Harry Griffin’s ongoing project ‘Gold Coast’ is a piece of work that focuses on his two grandfathers in their ‘golden years’. As Harry Griffin tells us both of these men have lived extraordinary lives; cowboys in a swamp. One, Bill, lived a proto-punk life of Grindhouse filmmaking and distanced himself from Hollywood. The other one, Howard, grew up on a landlocked houseboat and made his living through bootlegging and sod farming.
‘Gold Coast’ is a remixing of their histories and personalities through his own interpretation. The project extends beyond Bill and Howard, looking at the landscape around them and a handful of other characters. South Florida is nicknamed ‘Gold Coast’ for its luxury and glamour, but drive a few miles out of civilization and you’re in oblivion.

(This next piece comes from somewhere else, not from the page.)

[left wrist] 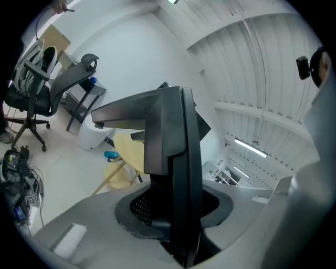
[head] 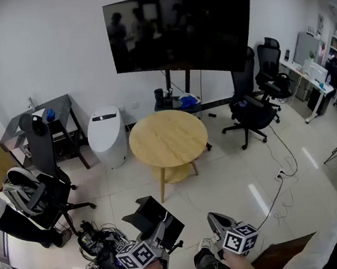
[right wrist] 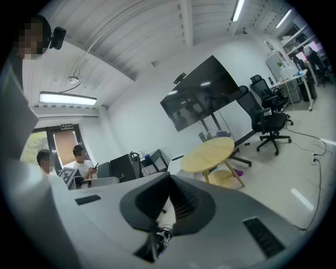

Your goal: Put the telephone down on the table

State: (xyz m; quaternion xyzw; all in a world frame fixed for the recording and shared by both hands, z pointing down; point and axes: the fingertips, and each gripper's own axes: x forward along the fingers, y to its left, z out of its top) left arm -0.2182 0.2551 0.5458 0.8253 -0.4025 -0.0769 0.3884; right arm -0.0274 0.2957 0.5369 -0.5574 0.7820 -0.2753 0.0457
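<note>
Left gripper (head: pixel 161 235) grips the black telephone (head: pixel 150 212) at lower centre, not yet at the round table (head: pixel 168 138); right gripper (head: pixel 219 222) is closed and empty.

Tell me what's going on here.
A person holds a gripper in each hand and stands a little short of the round wooden table. The left gripper is clamped on a black telephone, held up in the air and not over the table. The right gripper has its jaws together with nothing between them. The tabletop is bare, so the telephone has not yet been put down.
</note>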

The photographer is interested in the pastel colors of Art Deco architecture in Miami and the rich blues, greens and pinks of the South Florida landscape. Simultaneously, he is also drawn to dissimulation, either through camouflage or performance. The characters in this body of work are all flirting with rapture and, like the tension that exists between the glitz of South Beach and the disregarded swamp, Bill and Howard are stuck in their bodies, aging in an age when the world is moving exceptionally fast. They’re trapped in paradise.